Data excerpts
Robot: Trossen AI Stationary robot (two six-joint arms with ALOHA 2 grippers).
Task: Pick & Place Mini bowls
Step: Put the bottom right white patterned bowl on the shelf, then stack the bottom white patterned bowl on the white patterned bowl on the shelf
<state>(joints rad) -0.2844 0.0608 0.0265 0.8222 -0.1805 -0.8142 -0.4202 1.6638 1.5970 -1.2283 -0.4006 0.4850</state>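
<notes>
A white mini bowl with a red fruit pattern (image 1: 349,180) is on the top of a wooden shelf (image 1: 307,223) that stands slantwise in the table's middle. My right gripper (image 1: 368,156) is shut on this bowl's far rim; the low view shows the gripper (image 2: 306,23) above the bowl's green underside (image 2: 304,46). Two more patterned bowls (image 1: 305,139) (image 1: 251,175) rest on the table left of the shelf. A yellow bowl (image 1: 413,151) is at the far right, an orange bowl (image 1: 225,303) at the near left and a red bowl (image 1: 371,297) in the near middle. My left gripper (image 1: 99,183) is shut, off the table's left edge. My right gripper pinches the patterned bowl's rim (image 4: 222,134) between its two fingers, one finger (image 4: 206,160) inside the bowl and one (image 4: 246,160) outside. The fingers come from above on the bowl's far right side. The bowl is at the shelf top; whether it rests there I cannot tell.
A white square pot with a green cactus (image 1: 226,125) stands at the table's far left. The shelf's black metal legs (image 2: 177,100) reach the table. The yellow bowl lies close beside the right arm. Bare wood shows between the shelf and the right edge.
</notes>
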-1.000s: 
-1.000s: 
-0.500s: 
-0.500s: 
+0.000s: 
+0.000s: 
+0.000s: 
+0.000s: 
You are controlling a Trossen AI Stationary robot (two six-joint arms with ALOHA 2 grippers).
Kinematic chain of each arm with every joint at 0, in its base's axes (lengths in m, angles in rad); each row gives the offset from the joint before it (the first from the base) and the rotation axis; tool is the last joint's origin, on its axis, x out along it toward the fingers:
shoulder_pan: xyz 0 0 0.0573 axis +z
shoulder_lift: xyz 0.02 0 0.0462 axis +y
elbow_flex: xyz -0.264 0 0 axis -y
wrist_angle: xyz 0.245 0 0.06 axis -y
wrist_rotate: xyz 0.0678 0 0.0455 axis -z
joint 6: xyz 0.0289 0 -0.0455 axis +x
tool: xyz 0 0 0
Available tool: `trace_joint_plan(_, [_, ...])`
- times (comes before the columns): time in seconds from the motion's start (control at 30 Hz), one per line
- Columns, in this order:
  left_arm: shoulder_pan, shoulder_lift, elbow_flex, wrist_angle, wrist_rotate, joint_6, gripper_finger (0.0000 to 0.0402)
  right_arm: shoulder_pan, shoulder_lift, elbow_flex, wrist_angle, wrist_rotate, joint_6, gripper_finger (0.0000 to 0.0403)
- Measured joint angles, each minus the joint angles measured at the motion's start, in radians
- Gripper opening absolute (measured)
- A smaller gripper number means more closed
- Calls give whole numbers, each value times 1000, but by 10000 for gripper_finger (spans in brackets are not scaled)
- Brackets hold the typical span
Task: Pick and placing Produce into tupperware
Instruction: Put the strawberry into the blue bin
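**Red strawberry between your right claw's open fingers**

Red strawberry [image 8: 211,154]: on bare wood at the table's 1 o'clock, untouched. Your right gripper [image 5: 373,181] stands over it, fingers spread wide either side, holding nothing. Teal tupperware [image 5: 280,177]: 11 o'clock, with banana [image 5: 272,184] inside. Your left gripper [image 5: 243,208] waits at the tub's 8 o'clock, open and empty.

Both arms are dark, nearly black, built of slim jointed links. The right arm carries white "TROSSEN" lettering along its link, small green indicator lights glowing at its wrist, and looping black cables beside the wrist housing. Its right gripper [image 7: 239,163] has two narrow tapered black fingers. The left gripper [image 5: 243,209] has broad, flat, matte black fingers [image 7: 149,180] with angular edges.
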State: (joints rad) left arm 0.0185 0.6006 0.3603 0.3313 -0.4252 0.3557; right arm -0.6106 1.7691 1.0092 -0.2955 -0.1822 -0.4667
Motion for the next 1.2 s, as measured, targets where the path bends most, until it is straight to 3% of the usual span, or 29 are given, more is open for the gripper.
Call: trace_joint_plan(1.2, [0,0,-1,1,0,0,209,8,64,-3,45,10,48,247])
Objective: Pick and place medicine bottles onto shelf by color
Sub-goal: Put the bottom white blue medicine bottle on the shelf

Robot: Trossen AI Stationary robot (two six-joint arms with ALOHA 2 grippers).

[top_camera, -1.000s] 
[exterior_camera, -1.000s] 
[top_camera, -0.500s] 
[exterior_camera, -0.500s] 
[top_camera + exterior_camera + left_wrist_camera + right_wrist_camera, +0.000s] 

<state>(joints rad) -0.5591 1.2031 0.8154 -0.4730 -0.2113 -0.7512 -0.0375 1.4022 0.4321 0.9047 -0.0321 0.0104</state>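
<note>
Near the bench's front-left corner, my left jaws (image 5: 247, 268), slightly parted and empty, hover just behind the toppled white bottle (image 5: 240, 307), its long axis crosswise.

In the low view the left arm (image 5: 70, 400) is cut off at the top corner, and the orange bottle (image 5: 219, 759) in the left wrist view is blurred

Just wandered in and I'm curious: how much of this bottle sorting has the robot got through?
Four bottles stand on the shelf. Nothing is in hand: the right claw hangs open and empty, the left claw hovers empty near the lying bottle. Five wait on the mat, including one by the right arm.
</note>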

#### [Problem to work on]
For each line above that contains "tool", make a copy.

#### [Written response]
Kinematic chain of each arm with every joint at 0, in its base's axes (lengths in m, angles in rad); each row gives the offset from the joint before it (the first from the base) and the rotation axis; tool is the last joint's origin, on its axis, x out along it toward the fingers:
tool: xyz 0 0 0
Available tool: `trace_joint_plan(_, [_, ...])`

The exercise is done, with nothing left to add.